- [Exercise]: Count every line of these entries that holds the word "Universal", and reply with the number only.

- [Records contained in a dataset]:
__________
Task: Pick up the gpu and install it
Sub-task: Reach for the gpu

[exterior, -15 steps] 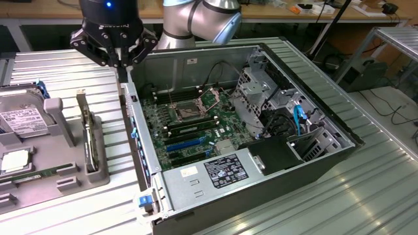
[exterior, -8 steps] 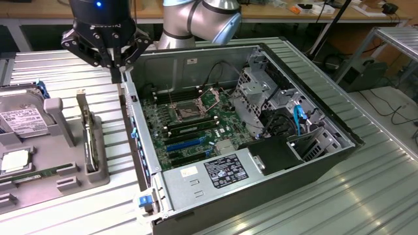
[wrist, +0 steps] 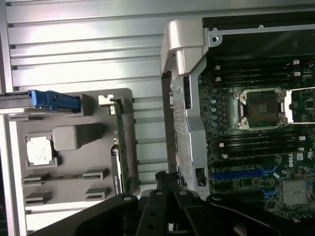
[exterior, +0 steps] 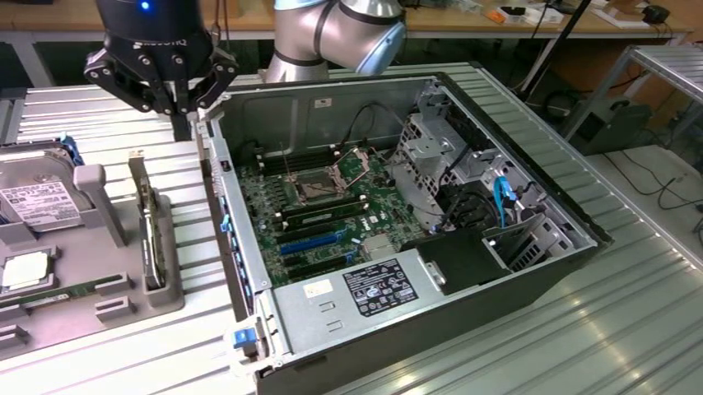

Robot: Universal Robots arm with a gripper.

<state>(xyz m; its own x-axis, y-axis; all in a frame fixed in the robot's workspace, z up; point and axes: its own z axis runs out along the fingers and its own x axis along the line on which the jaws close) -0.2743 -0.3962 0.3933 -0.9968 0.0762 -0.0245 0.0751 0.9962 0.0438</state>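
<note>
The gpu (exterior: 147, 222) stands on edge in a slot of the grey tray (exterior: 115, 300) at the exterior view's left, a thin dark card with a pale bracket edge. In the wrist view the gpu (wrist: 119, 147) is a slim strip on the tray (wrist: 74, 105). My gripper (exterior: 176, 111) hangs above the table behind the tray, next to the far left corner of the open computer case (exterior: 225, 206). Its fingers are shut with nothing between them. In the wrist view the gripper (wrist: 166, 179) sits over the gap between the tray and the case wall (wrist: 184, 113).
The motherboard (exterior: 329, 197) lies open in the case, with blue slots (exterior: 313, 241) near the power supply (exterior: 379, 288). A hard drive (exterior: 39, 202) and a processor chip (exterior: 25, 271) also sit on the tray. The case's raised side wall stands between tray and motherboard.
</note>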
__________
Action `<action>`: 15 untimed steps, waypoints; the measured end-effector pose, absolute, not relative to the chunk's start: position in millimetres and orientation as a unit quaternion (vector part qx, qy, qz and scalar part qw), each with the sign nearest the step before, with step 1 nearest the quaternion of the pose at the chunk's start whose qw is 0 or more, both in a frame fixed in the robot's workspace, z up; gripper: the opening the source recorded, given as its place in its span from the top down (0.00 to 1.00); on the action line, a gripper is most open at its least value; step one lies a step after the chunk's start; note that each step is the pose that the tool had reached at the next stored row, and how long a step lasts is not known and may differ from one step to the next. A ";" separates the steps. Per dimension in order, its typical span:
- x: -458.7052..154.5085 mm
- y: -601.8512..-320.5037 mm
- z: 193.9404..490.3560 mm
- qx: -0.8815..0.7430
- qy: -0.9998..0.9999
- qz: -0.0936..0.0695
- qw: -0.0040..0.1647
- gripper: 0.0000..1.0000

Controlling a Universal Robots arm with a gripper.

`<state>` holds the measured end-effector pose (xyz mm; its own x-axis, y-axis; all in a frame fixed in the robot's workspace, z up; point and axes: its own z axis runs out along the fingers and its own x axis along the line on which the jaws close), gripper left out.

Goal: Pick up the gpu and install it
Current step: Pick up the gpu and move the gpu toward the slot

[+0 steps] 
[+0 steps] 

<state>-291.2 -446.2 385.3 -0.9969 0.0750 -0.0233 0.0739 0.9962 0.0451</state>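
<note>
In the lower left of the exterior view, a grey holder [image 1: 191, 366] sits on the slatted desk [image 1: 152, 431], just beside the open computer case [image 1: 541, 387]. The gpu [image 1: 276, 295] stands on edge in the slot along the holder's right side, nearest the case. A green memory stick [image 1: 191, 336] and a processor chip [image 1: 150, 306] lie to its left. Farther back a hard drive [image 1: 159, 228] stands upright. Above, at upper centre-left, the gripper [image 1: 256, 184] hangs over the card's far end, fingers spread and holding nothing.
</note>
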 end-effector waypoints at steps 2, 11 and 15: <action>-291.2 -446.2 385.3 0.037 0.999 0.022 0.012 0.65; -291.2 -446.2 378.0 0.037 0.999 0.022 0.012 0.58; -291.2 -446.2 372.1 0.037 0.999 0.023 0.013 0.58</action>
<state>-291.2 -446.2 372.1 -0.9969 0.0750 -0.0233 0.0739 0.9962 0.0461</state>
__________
- [Answer section]: 2